New York and Connecticut theater reviews and news

Ethnic Theater - Jewish

"Awake and Sing"
Belasco Theatre, Broadway

Lincoln Center Theatre has chosen to bring back Clifford Odets’ ground-breaking drama, “Awake and Sing,” and what a joy for us all! This tale of a Jewish family in extremis is now housed on Broadway at the Belasco Theatre, the very theater where the original production was launched in 1935. And whatever the problems of this production, it is alive and kicking once again.

Historically, “Awake and Sing” played a significant role, offering a new kind of play. Everyday characters would be given dignity, humanity, and genuine emotions—setting the stage for many ethnic plays to come. This heart-rending tale of a Bronx family in the Depression years would bring fame to both Odets and the Group Theatre. Odets would become the company’s primary playwright, and “Awake and Sing” would be touted as a masterpiece.

The story deals with the indomitable Bessie Berger, who rules her family with an iron hand as they face hard times and limited funds. The most striking aspect of poverty may well be its physical restrictions, as any one who has lived through the Great American Depression well knows. The Berger family lacked mobility, were confined to quarters, and were stripped of privacy. Living with Bessie in the cramped apartment are her husband Myron, her children Ralph and Hennie, her father Jacob--not to mention the boarder Moe Axelrod and the dog Tootsie. Grandpa Jacob spouts Marxism, the son Ralph dreams his dreams, and the others alternate between notes of bitterness and passivity. But Bessie keeps the ship afloat, albeit she has very different goals than everyone around her. When Hennie becomes pregnant, Bessie takes ruthless measures, as she does with Ralph’s lofty plans. She wants security for family members, security at any price.

So much for plot. It all unrolls like a soap opera, but what makes it special is the dialogue—the unerring ear Odets has for the language of these people. He knows these first-and-second generation Jewish immigrants. He knows how they think and feel and talk. Every sentence is phrased—or mis-phrased—as one with a Yiddish background would shape it. The dialogue—hard-hitting, but poetic in its own way—strikes combatants like the waves hitting the shore.

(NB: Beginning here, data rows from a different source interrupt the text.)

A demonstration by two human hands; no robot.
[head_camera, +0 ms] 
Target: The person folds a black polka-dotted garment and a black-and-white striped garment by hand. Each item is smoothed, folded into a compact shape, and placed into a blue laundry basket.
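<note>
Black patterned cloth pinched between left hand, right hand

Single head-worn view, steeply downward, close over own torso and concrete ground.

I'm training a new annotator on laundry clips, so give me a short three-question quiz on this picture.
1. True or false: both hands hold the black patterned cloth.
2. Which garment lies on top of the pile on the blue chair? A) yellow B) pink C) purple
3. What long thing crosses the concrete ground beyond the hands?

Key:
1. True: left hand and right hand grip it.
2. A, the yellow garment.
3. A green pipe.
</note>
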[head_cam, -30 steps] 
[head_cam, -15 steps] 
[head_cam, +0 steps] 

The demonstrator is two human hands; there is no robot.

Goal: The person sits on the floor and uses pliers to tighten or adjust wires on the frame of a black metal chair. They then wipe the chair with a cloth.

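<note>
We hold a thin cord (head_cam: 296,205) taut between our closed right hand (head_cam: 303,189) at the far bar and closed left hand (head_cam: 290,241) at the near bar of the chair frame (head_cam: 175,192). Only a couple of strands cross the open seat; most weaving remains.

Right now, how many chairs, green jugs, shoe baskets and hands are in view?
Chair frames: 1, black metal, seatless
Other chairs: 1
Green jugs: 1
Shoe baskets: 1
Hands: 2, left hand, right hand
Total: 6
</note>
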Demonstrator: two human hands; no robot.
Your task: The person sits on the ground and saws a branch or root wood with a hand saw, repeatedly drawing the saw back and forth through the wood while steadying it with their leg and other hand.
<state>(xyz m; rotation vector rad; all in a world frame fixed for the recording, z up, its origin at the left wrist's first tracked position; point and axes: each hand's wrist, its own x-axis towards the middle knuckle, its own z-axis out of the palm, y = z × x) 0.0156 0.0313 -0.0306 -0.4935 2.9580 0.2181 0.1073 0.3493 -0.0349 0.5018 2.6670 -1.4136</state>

Director Bartlett Sher has assembled a fine cast, headed by the superb English actress Zoe Wanamaker as Bessie. She never misses a beat under Sher’s careful direction. Ben Gazzara gradually grows into his role as the story proceeds, creating a sad, touching Grandpa, and Lauren Ambrose is dazzling as the troubled daughter. The cast is rounded out with Jonathan Hadari, Mark Ruffalo, Ned Eisenberg, Richard Topol, Pablo Schreiber, and Peter Kybart.

While Odets’ dialogue and the performances cannot be faulted, there is one great disappointment which seriously impairs the production’s authenticity. No one speaks with a Yiddish or Bronx inflection, as indeed this Bronx Jewish family would have spoken. Sher must have made a calculated decision to stay away from accents, and every one speaks with the King’s English. One wonders why. Surely a dialect coach could have been hired!

Despite this one disappointment “Awake and Sing” does give audiences the chance to experience theater history—an important drama once again holding forth at its old home.